Peter sells meat to retail butcher shops for work. It means he spends about three to four hours selling meat over the phone each day. Then he spends about two or three hours in the car travelling to and from abattoirs, where he carefully selects the meat from the chiller for his clients.
“Say I have a butcher shop that buys 10 lambs,” he said, “I select the ones I want for my client from the abattoir. Sometimes I will spend a couple of hours at one just choosing the right meat for the abattoirs to deliver to my clients.”
At home in West Gippsland he’s often on the phone to clients spread across the state – Sorrento, Sunshine, even Traralgon – following up on yesterday’s deliveries. “The meat industry is very competitive,” he said. “You have to go that one step further for your clients. Meat is a perishable good too, so you just have to sell it and you have to know what you’re buying and selling.”

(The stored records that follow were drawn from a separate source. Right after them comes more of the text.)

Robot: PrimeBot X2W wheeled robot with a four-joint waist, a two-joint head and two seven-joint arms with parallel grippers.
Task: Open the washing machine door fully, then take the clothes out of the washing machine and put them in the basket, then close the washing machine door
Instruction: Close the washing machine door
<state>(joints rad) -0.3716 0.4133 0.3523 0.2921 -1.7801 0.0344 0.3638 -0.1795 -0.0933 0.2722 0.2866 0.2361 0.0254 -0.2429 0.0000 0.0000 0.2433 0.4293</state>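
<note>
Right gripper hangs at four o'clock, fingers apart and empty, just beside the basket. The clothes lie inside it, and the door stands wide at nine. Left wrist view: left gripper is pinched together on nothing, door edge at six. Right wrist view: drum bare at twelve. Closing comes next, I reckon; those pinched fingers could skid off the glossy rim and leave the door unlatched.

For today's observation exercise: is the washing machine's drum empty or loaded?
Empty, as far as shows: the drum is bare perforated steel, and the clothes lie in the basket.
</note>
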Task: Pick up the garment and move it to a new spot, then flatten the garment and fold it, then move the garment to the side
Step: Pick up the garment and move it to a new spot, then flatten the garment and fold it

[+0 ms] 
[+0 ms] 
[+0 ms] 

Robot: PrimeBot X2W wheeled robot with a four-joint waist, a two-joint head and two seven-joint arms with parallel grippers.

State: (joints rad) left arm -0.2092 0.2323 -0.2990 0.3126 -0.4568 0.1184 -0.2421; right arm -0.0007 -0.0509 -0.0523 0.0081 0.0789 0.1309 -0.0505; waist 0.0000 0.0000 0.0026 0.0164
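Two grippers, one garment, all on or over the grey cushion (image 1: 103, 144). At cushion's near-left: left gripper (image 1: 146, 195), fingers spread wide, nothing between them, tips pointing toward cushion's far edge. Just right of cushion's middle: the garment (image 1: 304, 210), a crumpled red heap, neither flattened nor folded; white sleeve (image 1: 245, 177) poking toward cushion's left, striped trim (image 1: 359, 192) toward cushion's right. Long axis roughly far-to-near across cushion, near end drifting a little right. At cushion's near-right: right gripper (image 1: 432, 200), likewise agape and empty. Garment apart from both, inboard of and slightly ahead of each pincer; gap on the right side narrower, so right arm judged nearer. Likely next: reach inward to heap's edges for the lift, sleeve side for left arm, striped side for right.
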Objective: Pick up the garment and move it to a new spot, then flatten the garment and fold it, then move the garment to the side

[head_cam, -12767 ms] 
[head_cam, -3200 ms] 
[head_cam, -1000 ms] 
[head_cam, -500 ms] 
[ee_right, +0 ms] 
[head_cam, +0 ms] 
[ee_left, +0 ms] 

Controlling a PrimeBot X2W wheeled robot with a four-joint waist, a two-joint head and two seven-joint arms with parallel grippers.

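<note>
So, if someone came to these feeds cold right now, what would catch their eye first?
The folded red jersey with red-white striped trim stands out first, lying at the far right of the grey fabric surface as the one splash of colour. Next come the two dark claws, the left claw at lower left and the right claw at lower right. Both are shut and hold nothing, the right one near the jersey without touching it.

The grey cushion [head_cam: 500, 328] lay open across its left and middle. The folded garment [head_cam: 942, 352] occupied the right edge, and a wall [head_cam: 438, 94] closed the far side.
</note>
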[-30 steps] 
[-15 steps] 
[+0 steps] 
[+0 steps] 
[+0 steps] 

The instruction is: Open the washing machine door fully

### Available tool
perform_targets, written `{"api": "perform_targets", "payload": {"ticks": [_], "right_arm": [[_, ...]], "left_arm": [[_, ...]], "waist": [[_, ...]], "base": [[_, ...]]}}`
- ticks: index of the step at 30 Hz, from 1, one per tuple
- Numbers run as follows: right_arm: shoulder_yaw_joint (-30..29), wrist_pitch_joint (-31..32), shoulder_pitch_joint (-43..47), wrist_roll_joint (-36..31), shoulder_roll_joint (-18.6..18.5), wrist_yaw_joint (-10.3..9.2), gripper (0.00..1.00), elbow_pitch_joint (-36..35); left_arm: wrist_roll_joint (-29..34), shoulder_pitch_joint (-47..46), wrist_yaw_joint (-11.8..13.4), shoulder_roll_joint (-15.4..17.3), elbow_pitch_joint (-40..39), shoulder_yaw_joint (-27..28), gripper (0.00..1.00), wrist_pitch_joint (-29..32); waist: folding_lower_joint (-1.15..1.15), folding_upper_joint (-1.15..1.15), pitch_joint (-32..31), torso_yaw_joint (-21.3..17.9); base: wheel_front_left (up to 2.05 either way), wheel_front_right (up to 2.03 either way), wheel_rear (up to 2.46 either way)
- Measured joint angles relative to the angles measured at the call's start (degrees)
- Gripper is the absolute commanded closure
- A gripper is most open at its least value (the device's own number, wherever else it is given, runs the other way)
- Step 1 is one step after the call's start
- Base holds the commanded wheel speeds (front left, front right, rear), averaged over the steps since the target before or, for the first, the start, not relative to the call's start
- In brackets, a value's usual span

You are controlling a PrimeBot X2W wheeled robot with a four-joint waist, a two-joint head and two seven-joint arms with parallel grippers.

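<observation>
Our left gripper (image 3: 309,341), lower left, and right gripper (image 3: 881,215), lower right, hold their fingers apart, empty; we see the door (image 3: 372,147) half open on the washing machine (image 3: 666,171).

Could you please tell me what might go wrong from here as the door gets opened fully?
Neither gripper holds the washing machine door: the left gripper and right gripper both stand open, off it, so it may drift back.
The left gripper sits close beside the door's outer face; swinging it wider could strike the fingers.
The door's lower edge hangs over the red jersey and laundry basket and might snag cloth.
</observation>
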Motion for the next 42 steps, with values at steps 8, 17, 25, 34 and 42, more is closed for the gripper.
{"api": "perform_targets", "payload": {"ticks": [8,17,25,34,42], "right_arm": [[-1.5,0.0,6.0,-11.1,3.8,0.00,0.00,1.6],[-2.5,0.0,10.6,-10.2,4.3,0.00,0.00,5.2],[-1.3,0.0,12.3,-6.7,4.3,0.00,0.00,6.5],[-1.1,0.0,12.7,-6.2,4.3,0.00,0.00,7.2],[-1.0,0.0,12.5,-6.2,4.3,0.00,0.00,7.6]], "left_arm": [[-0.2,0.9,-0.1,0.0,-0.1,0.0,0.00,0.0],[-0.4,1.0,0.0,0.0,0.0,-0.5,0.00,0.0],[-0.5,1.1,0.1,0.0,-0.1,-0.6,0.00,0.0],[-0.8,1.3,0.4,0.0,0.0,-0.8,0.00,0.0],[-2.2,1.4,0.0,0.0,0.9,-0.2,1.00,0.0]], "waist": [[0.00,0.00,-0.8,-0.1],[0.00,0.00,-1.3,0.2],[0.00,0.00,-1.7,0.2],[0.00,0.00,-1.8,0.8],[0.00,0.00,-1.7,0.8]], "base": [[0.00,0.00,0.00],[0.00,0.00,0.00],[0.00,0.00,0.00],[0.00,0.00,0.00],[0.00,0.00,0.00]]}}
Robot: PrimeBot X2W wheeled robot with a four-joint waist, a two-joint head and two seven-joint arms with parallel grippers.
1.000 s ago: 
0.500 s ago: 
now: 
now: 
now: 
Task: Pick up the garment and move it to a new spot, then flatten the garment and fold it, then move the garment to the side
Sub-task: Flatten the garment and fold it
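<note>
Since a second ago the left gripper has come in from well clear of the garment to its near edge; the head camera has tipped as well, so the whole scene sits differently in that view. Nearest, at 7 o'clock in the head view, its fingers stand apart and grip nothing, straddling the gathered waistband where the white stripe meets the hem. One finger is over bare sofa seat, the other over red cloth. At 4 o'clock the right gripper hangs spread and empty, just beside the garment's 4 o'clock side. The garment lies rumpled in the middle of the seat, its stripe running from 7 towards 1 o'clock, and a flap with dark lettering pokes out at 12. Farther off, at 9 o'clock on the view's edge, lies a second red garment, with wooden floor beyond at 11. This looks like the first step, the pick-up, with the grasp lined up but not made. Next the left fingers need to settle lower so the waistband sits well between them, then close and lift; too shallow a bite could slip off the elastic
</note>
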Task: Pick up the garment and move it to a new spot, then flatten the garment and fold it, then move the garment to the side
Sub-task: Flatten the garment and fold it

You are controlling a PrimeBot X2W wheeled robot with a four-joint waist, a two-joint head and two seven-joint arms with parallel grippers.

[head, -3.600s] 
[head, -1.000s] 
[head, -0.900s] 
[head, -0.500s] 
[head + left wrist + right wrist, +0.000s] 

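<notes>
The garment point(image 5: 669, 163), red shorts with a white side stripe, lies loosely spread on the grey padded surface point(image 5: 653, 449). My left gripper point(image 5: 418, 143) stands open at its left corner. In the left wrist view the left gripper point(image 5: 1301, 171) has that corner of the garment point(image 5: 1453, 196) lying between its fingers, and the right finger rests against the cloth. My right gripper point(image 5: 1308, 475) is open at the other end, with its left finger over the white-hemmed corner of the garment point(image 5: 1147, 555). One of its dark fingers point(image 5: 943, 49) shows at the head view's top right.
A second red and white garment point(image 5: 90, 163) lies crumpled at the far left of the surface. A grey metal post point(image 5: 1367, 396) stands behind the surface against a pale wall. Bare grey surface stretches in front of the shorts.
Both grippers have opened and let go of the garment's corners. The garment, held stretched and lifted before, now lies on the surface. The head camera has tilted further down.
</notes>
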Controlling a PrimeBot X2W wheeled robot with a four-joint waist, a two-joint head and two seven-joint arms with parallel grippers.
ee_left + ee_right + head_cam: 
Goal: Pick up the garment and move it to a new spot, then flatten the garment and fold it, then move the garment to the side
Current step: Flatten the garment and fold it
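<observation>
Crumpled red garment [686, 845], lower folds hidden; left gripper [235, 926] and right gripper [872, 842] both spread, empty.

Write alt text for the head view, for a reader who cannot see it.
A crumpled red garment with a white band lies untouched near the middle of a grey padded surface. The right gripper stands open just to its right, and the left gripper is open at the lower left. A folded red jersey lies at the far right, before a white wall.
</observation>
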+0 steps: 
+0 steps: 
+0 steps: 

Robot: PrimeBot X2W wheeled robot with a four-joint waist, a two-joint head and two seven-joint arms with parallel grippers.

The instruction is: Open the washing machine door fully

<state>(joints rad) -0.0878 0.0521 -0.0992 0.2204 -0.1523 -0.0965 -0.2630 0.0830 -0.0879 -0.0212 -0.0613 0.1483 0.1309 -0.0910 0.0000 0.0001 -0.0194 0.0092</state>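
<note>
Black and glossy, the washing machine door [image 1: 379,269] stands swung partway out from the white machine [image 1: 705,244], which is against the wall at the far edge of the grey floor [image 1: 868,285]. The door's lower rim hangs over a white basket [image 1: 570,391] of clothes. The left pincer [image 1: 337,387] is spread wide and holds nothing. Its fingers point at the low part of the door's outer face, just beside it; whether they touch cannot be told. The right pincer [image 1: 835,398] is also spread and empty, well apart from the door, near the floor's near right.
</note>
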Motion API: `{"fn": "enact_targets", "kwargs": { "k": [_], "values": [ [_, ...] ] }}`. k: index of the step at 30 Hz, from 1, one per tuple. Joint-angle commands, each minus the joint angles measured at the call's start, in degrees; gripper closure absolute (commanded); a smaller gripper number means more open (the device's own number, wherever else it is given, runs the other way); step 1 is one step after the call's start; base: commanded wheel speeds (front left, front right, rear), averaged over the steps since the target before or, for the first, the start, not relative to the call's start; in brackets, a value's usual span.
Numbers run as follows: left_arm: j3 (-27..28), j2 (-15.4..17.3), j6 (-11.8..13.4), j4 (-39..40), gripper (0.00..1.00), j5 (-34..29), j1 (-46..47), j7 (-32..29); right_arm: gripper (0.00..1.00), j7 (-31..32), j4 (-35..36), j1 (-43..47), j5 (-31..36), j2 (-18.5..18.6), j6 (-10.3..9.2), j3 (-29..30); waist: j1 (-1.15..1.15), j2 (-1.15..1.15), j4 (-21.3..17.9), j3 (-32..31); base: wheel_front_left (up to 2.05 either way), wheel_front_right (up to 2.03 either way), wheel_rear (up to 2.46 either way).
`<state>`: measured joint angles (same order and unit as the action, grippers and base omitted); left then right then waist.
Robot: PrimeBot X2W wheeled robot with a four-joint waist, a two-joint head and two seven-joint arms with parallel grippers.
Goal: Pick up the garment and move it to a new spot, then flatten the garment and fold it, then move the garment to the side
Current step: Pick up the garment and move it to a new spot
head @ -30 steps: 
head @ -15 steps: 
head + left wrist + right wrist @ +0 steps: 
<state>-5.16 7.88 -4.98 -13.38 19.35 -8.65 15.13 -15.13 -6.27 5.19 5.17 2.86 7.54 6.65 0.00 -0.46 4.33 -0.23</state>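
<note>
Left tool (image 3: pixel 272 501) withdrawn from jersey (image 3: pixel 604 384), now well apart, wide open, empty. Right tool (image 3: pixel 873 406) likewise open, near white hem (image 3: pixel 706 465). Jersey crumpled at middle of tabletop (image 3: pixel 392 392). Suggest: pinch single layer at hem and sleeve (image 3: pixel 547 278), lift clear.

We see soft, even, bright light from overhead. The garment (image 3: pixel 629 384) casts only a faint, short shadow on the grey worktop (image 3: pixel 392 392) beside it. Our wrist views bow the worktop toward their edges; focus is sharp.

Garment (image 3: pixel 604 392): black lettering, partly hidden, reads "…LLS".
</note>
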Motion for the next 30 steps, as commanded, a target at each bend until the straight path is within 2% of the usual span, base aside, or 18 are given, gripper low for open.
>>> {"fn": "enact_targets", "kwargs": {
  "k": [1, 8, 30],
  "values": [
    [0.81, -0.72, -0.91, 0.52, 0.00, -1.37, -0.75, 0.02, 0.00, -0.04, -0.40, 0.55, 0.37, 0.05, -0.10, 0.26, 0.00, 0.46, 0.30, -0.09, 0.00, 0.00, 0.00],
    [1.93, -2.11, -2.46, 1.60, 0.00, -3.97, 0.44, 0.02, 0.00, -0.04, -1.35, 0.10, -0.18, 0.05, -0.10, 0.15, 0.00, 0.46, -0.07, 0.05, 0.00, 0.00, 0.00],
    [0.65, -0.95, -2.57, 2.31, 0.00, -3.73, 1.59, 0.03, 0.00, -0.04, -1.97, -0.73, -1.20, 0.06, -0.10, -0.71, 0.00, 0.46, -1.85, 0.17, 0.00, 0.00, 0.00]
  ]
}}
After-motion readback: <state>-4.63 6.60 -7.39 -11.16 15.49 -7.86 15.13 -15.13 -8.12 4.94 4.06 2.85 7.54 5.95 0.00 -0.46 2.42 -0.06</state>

Peter knows how to sell meat – he’s been doing it for 37 years. He was “born and bred on abattoirs” near Carrum in Melbourne’s southeast. “I was taken out of school at 15 and put on the telephone to sell meat,” he said. “I really like the selling side of the business.”
With all that time around meat every day, Peter prefers to shoot paper or clay targets in his spare time. Once a week he heads down to a clay target club in Frankston and he visits Eagle Park whenever he can.
Peter discovered Eagle Park about 15 months ago, after hearing about the facility through a friend of a friend. “I have never turned back,” he said. When he is at the range, Peter likes to zone out and enjoy the “peace and quiet” – although he sees the irony in that comment.
“Everybody just minds their own business and does their own thing,” he said. “Everyone is zoned in on what they’re doing and gets great satisfaction when they shoot straight. I like to go there on my own.”
It’s a fair drive to Eagle Park – about two hours from home – but Peter enjoys the whole experience. “I enjoy getting away and doing my own thing,” he said. After all, the kids – Andrew, 22, Briana, 20 and Sheya, 18 – are all doing their own thing now. His wife, Toni, sees plenty of him at home.
“Working from home we do spend a lot of time together,” he said. “They don’t mind me heading to the range because they know I enjoy it and I don’t do it every day of the week.”
No matter how busy things get at work or at home, Peter always finds time for his rifles. “I just have to, or I would go silly,” he said. “It’s my time out, when I don’t have to talk to anybody. I get a lot of enjoyment out of them.”